The afternoon program held the aud-ience’s attention and interest. A highlight of the meeting was a speech on “Expanding the Domain of Policy Relevant Scholarship in the Social Sciences” by sociologist William Julius Wilson of Harvard University and former Presidents of COSSA and of ASA. Wilson observed that social and behavioral science was at an important, even exciting juncture where the traditional boundaries have been weakened by the pressure for change and for addressing issues of wide social significance. In a provocative and thoughtful talk, Wilson called for a broader conceptualization of the use and application of data and an increased role for theoretical ideas, hypotheses, and concepts. While emphasizing the importance of rigorous and systematic work, he called for far more flexibility in the data used by social science. He also pressed for greater recognition of and attention to the value of theories and concepts for advancing understanding of the social aspects of life. Through examples and aspirations, Wilson used the occasion of the 20th anniversary of COSSA to frame new pathways to excellence.

The Wilson address provided just the right context for the closing session on the Future of Social and Behavioral Sciences. Social psychologist Norman Bradburn, Assistant Director at the National Science Foundation (NSF) for the Social, Behavioral, and Economic Sciences; sociologist David Featherman, Director of the Institute for Social Research at the University of Michigan, and Barbara Torney, Executive Director of the Division of Behavioral and Social Sciences and Education at the National Academies of Sciences provided the right mix to forecast internal and external challenges and opportunities for the social sciences. Each panelist addressed what would be demanded of the social sciences and the substantive, methodological, and infrastructural transformations likely to take place as these sciences seek to realize new goals. The Panel concurred that the social sciences were studying an increasingly complex world that demanded collaboration across these disciplines and with other sciences.

The COSSA annual meeting and all of the sessions unfolded in the context of the tragedy of September 11, the War on Terrorism, and other intervening events. Many questions from attendees were addressed to how this new situation could define what knowledge is needed and what the social sciences do and should do. The skill of social science as problem finder as well as problem solver was considered a genuine asset especially in these complex and challenging times.
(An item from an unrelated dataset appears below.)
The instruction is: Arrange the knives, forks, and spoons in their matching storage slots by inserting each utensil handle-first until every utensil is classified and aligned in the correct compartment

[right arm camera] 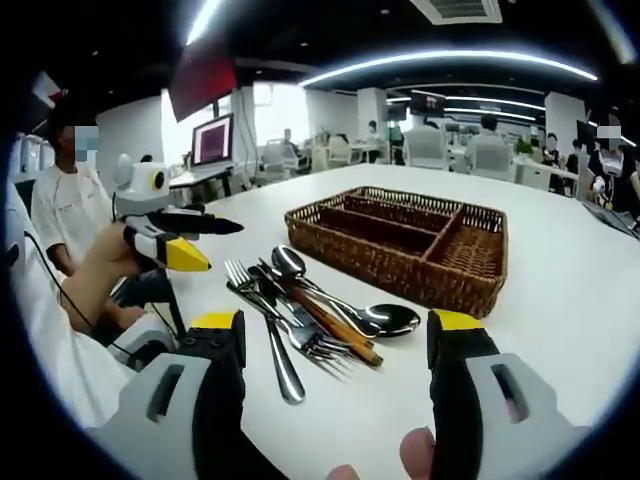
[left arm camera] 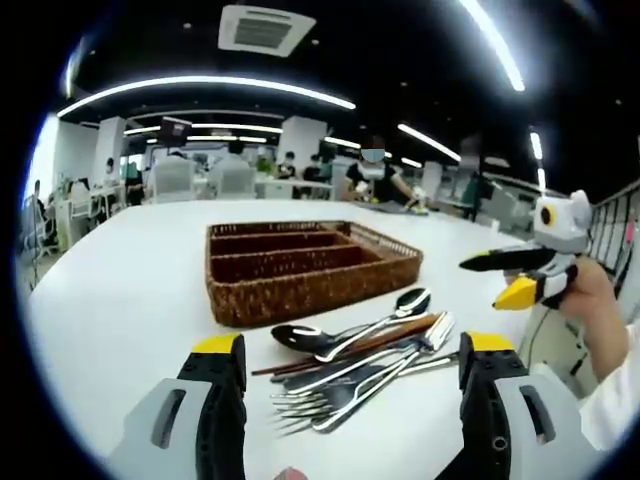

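On the white surface (left arm camera: 120, 290) in front of you, every fork, spoon and knife lies in one pile (left arm camera: 360, 360) just before the wicker tray (left arm camera: 300, 265), whose slots hold nothing, and both your left tongs (left arm camera: 350, 385) and right tongs (right arm camera: 335, 350) stand apart, gripping nothing.

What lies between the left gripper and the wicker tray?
The heap of cutlery lies on the table between the left gripper and the wicker tray, seen in the left gripper view.

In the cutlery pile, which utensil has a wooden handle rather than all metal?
The wooden-handled utensil, lying diagonally through the middle of the pile in front of the wicker tray; the spoons and forks around it are shiny steel.
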Motion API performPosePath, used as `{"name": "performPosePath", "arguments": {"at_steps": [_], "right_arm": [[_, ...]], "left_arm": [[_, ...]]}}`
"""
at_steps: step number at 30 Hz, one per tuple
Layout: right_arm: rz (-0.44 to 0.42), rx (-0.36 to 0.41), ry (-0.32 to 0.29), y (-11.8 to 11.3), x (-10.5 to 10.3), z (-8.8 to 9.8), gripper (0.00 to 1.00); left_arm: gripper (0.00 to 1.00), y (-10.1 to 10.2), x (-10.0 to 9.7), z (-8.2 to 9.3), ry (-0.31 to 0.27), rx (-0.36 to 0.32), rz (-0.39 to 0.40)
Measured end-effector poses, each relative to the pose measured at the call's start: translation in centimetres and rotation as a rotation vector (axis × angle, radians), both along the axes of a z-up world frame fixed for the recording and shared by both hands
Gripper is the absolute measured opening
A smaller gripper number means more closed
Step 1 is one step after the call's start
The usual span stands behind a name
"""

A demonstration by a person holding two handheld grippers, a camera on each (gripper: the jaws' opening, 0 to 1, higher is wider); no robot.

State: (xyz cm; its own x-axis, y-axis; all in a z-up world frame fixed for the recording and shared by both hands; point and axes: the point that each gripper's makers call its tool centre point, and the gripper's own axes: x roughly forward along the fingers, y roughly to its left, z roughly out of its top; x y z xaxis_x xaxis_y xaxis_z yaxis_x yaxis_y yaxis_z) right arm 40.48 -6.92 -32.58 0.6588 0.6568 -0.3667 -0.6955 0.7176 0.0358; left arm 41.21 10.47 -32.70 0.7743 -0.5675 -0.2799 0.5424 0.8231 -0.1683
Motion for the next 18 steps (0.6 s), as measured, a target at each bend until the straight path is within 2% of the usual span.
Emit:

Despite the seriousness of the event and of the times, the COSSA annual meeting was an occasion to acknowledge what had been achieved by COSSA and by the social sciences in the past two decades. President of COSSA, economist, and statistician, Janet Norwood, captured the substantive and strategic strengths of COSSA and its Executive Director Howard Silver in a “standing” toast to Silver and to the present and the future of social science. A well-attended reception capped this full day conference and anniversary event. Scientists and science policy leaders present to celebrate included microbiologist Rita Caldwell, Director of NSF.

A background report, Fostering Human Progress: Social and Behavioral Science Research Contributions to Public Policy, was published in October to celebrate the 20 years of COSSA. The report is available through COSSA at 1522 K Street, NW, Suite 836, Washington, DC 2005. A PDF file is also on COSSA’s homepage at www.cossa.org.